• [What is required]: Search the data for the word "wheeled". Reproduce every line where it is found.

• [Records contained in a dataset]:
————————

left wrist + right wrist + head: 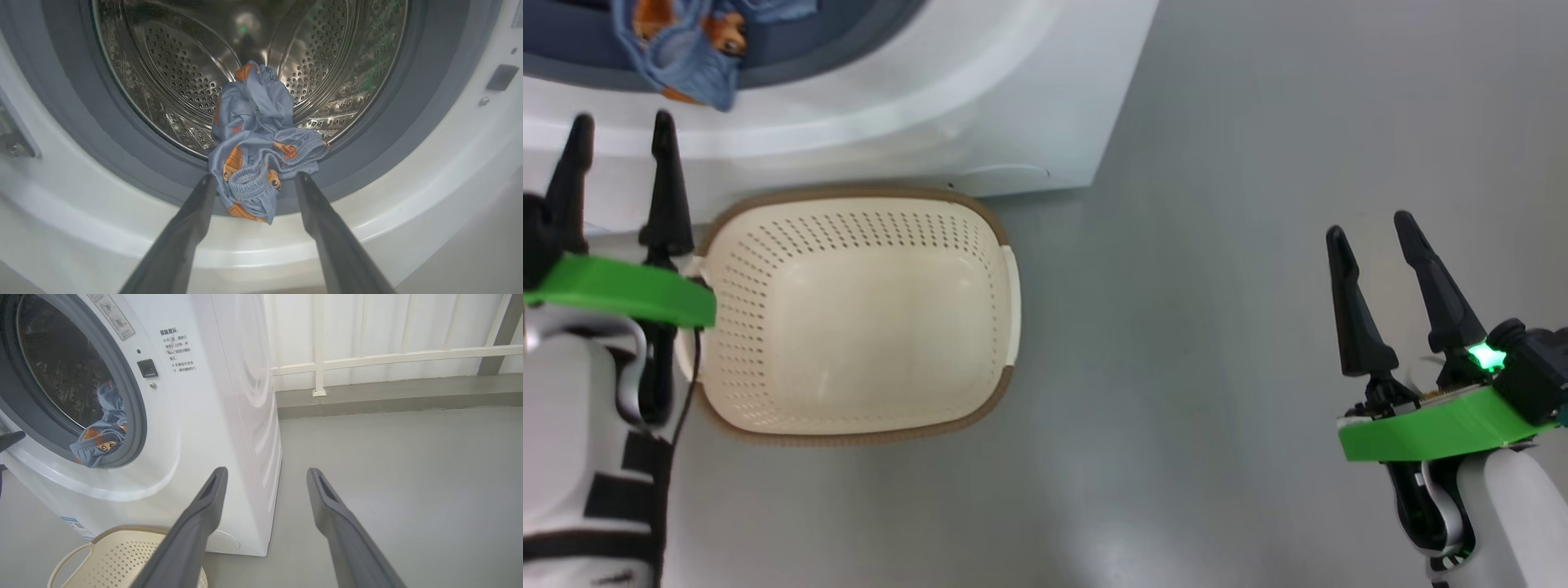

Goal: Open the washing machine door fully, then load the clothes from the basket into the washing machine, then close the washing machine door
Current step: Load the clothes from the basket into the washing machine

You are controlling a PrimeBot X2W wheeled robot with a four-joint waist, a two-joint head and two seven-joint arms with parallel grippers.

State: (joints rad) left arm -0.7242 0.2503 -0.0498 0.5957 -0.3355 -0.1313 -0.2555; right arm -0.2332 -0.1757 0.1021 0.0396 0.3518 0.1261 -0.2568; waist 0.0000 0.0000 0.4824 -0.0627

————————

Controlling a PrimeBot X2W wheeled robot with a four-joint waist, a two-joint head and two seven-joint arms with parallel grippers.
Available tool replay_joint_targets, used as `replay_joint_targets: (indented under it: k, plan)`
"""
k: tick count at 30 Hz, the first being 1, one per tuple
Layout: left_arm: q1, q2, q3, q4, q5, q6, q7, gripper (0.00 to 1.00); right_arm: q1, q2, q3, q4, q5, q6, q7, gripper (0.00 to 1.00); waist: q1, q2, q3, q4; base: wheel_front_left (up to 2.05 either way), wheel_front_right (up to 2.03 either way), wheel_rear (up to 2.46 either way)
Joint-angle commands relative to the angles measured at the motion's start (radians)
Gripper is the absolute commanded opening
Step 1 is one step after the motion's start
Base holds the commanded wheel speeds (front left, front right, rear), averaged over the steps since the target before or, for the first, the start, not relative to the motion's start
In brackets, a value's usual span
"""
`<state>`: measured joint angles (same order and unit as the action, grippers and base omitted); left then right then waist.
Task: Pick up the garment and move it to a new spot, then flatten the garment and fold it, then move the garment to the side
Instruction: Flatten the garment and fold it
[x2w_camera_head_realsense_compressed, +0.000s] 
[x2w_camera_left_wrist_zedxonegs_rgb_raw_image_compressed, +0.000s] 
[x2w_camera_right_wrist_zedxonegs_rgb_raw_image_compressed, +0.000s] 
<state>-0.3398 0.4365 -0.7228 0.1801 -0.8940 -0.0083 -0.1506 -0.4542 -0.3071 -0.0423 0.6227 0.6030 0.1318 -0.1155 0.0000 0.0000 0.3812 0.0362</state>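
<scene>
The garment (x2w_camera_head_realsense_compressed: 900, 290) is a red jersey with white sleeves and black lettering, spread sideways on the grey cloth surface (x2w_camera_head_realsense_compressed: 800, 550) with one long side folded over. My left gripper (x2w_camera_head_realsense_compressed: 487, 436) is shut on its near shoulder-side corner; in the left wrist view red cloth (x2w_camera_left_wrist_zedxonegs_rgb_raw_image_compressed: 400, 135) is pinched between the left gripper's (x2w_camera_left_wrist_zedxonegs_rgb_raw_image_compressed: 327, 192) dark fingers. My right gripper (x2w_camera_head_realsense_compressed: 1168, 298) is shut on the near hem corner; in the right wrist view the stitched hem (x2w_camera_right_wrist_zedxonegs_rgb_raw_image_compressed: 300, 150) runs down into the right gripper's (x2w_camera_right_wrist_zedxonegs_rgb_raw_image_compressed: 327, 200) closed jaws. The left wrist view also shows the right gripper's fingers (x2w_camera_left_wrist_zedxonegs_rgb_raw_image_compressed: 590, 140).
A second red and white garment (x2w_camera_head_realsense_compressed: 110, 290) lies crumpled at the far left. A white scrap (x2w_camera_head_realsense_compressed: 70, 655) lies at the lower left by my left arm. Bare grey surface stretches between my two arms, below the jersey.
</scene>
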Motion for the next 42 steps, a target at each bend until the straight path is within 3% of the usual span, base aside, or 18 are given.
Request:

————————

• [Output of the task]:
You are controlling a PrimeBot X2W wheeled robot with a four-joint waist, a two-joint head and two seven-joint arms with parallel grippers.
Controlling a PrimeBot X2W wheeled robot with a four-joint waist, a two-joint head and two seven-joint arms with parallel grippers.

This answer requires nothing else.